=== What this task involves ===
Give back the whole listing exactly as written, pictures excluded.

=== Data extract ===
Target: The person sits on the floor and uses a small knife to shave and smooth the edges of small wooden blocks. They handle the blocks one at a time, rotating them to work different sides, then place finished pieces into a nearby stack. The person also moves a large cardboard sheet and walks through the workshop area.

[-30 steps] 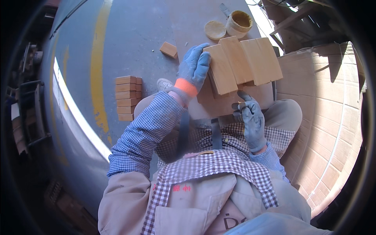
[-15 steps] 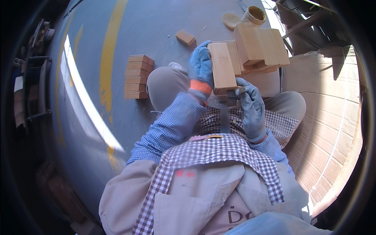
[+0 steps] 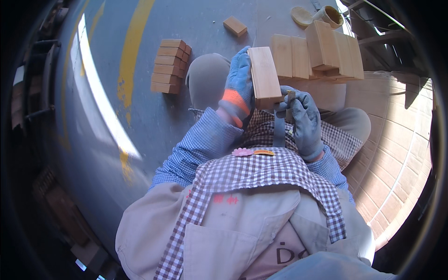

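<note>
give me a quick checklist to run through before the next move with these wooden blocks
1. Wooden block gripped by the left hand: ok, held along its left side.
2. Right hand holding the thin flat piece: ok.
3. Flat piece touching the block: cannot tell, the fingers get in the way.
4. Jar open: ok, its lid lies beside it.
5. Blocks on the right evenly lined up: not ok, one juts out.
6. Stack on the left standing: ok.
</note>
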The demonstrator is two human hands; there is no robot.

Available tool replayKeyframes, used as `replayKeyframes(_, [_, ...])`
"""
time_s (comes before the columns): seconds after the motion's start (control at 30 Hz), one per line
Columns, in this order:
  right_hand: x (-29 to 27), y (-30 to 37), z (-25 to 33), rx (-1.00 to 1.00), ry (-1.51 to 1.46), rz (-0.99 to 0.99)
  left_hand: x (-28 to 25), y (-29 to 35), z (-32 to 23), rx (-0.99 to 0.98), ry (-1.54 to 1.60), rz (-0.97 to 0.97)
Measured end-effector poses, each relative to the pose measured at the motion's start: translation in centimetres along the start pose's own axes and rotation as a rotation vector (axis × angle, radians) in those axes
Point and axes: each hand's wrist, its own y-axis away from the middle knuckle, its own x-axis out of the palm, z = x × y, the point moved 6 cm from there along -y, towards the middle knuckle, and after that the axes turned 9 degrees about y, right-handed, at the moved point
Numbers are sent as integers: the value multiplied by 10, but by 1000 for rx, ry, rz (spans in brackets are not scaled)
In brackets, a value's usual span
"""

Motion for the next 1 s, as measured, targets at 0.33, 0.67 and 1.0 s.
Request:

=== Problem solution ===
Target: The person sits on the floor and uses a small knife to shave and smooth the edges of small wooden blocks. They handle the blocks one at a time, rotating them to work different sides, then place finished pieces into a nearby stack. The person also moves a large cardboard sheet and walks through the workshop area.

[-30 steps] 
[-15 steps] 
[+0 steps] 

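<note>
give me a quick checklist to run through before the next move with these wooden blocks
1. Wooden block gripped by the left hand: ok, held along its left side.
2. Right hand holding the thin flat piece: ok.
3. Flat piece touching the block: cannot tell, the fingers get in the way.
4. Jar open: ok, its lid lies beside it.
5. Blocks on the right evenly lined up: not ok, one juts out.
6. Stack on the left standing: ok.
</note>
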The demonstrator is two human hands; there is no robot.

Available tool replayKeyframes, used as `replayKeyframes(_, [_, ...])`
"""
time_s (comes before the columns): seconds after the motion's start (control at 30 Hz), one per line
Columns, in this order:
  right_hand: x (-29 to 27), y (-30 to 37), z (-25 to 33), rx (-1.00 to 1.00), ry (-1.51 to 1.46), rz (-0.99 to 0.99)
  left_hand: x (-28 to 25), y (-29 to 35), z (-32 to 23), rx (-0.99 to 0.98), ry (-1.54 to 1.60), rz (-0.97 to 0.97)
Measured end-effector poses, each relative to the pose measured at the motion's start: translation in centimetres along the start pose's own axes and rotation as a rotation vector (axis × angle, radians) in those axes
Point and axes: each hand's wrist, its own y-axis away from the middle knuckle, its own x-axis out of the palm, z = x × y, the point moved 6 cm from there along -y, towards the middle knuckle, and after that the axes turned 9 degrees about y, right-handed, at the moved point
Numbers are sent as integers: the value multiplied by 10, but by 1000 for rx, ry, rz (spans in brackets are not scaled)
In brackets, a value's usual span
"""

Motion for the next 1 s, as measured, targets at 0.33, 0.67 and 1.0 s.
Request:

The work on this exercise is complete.